OSS “affetta” da Urofilia denunciata da colleghi e licenziata dall’azienda: “non ho fatto nulla, sono arretrati!”.

Infermiera rubava pannoloni in Geriatria: indagine a Brindisi.

Annusava in bagno pannoloni intrisi delle urine dei pazienti. Non è una patologia, l’Urofilia resta per gli psicologi una deviazione sessuale molto diffusa.

Una Operatrice Socio Sanitaria licenziata in Veneto per Urofilia. Ce lo comunica la stessa interessata che ci dice “non sono pazza” e “non ho fatto male a nessuno”. Eppure è stata mandata via, dopo una missiva di protesta inviata in Direzione dalle colleghe di struttura. E’ accaduto qualche mese fa in una casa di riposo del trevigiano.

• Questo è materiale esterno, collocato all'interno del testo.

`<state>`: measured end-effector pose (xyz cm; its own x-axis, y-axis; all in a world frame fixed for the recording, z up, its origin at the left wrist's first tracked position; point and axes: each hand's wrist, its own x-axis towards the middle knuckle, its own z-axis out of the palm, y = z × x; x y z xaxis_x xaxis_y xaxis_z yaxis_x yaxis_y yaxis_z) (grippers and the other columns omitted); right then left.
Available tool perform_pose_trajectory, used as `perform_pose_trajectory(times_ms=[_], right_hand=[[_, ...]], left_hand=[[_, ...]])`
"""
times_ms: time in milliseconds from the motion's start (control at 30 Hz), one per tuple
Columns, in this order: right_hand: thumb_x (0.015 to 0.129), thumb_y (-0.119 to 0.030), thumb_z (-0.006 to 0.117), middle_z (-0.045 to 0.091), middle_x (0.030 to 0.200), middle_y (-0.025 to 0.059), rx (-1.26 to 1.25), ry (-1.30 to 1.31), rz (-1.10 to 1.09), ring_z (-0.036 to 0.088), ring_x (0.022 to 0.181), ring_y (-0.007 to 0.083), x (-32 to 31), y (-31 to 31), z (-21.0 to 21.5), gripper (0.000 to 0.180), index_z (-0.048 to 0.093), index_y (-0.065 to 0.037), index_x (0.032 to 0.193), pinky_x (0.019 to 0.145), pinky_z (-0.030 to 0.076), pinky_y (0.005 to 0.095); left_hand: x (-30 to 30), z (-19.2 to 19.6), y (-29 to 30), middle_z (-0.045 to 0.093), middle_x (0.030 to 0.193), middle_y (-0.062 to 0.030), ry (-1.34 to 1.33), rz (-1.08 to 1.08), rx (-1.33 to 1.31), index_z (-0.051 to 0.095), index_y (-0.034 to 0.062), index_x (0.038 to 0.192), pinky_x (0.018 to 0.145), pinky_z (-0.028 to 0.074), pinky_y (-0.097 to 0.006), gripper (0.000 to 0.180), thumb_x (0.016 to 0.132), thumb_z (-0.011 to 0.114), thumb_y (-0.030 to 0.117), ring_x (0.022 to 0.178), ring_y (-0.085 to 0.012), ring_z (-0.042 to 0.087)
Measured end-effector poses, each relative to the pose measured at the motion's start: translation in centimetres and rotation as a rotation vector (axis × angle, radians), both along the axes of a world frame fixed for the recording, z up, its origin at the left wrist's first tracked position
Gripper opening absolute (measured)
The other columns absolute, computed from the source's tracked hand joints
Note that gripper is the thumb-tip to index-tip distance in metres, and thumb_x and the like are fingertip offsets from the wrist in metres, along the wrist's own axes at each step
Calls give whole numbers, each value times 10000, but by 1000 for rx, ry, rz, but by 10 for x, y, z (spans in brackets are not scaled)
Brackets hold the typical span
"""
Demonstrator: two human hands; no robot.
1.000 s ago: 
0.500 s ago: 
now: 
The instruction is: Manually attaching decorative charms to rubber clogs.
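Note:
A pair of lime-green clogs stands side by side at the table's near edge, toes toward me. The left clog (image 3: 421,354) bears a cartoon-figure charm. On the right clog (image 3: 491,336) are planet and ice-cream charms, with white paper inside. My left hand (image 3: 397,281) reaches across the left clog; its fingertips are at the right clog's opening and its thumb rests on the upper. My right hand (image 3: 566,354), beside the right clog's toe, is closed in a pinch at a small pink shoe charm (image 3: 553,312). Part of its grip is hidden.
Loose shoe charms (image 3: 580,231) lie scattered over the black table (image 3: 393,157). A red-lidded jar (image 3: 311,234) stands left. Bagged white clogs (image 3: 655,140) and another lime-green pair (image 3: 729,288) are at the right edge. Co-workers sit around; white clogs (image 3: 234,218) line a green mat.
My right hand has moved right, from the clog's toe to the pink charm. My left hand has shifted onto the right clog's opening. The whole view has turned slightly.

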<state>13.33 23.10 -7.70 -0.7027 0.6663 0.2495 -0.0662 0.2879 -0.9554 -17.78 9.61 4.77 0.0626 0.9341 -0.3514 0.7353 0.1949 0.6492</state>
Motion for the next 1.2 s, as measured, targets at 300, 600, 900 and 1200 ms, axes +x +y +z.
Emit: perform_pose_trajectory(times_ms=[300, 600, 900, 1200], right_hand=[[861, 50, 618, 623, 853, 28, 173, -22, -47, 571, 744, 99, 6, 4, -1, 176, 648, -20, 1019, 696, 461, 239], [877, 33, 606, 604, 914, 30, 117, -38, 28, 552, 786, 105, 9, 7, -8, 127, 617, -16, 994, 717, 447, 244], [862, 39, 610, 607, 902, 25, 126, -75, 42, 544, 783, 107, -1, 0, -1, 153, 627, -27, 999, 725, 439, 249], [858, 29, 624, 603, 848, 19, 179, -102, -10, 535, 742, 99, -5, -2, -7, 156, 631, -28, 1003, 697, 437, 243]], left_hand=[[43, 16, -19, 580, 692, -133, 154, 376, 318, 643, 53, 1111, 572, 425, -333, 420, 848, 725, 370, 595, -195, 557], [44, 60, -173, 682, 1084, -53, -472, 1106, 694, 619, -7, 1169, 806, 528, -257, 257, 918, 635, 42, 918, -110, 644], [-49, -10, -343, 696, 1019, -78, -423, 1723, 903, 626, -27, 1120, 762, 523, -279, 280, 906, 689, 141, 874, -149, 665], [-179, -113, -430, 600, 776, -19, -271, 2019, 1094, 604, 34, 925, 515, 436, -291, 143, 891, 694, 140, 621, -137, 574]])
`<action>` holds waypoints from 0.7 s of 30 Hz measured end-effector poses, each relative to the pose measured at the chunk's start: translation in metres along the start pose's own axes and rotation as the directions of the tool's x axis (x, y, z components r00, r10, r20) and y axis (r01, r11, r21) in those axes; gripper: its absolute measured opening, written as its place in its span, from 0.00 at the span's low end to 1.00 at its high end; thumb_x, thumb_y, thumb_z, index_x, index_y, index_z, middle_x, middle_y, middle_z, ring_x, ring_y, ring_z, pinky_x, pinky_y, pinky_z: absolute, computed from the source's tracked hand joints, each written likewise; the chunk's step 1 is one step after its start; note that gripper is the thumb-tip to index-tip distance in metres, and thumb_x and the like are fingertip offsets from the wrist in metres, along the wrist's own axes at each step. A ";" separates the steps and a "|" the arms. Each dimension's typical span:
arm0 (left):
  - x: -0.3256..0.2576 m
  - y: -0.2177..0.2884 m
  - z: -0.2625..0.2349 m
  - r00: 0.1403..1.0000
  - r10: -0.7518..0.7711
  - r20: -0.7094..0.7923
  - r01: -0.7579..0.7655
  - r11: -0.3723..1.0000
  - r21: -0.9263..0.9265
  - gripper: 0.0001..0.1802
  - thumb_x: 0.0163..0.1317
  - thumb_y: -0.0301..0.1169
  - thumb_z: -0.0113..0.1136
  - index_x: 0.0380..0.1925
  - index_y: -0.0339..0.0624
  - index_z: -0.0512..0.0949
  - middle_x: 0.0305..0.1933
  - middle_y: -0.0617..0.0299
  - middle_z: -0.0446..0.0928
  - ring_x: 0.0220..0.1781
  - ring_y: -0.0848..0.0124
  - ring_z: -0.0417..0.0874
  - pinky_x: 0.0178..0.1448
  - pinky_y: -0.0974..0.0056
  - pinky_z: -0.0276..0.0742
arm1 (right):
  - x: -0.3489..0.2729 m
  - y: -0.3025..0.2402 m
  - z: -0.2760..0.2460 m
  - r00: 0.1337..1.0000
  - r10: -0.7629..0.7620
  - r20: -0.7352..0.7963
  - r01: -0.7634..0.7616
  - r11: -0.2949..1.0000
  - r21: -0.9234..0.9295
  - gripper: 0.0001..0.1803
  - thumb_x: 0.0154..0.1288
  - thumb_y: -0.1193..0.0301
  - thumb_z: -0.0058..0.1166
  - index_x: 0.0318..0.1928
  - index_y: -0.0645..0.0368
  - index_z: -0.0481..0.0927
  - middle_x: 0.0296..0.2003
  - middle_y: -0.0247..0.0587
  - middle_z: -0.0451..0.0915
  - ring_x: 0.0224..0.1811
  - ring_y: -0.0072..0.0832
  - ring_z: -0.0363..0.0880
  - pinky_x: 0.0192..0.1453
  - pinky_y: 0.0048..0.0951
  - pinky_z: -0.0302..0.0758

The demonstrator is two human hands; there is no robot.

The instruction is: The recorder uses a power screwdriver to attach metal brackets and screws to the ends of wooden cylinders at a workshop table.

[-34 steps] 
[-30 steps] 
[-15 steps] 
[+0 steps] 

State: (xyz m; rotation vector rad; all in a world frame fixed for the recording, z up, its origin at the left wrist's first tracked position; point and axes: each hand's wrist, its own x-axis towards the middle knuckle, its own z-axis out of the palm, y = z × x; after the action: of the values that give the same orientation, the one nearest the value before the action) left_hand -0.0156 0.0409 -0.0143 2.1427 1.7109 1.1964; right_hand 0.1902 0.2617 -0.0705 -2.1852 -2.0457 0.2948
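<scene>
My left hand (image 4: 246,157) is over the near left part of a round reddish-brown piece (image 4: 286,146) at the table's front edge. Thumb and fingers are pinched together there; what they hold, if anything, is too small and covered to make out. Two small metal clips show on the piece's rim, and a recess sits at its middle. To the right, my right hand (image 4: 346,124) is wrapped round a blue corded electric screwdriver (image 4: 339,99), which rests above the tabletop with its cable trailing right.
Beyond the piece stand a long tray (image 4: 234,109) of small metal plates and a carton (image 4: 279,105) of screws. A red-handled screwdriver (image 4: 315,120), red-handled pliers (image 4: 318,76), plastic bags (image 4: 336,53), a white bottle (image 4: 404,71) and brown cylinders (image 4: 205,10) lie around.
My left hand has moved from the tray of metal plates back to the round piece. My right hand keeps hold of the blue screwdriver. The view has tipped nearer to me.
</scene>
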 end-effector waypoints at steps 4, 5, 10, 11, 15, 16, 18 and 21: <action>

Lei, che qui chiameremo Luisa, l’abbiamo conosciuta circa un paio di anni fa in Veneto. Persona molto semplice e OSS molto preparata, è stata rispedita a casa perché chiesto a gran voce dai colleghi. Non vogliamo entrare nel merito della storia illustrandovi i particolari, ma raccontarvi ciò che è accaduto dopo che Luisa è stata beccata ad annusare un pannolone nel bagno di una utente.

L’Urofilia, che gli psicologi non definiscono come una vera e propria patologia (è una parafilia consistente nel piacere provocato dall’atto della minzione e in generale dal contatto con l’urina), è diffusa nel mondo fin dall’antichità, ed era pratica usuale tra i Greci, i Romani e altri illustri popolazioni del passato. Da tutti è ritenuta una vera e propria perversione sessuale. Mai fino ad oggi ci si era imbattuti in una operatrice socio-sanitaria che manifestamente approfittava del suo ruolo assistenziale per soddisfare i suoi piaceri sensoriali.

Il termine Urofilia è usato impropriamente come sinonimo di urolagnia. Tale termine indica piuttosto l’attrazione per la minimazione e gli atti connessi all’urina, come stimolo eccitante e come mezzo di potenziamento del piacere sessuale. E’ una condizione ricercata da molte coppie e quando non scivola verso l’urolagnia rientra nella più varia attività sessuale.

Ma torniamo alla storia di Luisa. Più volte le colleghe le avevano chiesto di “smetterla”. Ce lo riferisce la stessa interessata: “io non ho fatto mai del male a nessuno, però sono da sempre attratta dall’odore delle urine e ho fatto un solo errore, confidarmi di questo con un’altra OSS”.

“Dopo qualche settimana sono stata chiamata in Direzione – ci spiega Luisa – la mia Dirigente era imbarazzatissima, ma mi ha comunicato senza mezzi termini che tornavo a casa anticipatamente essendo andata oltre gli obblighi contrattuale e quelli etico-morali della struttura. La cosa che mi ha fatto più male è che sono stata accusata di non aver avuto rispetto per i Pazienti. Io li ho sempre trattati bene e con i guanti dorati. Non ho mai torto loro un capello. E a casa non ho mai portato alcun pantalone usate, mi è stato messo sul cofano dell’auto da chi mi voleva incastrare. Io non sono pazza e non ho fatto nulla, sono solo delle persone arretrate”.

A nostro avviso Luisa non ha ancora capito qual era il suo ruolo nella struttura e qual è il grado di rispetto che occorre avere nei confronti degli Assistiti. Le pratiche sessuali, anche se destinate ad oggetti come in questo caso, sono vietate in qualsivoglia centro di cura. Nel privato ognuno è libero di fare quello che vuole, ma con i Pazienti non si scherza, mai!

Ha fatto bene, pertanto, l’azienda a rimandarla a casa.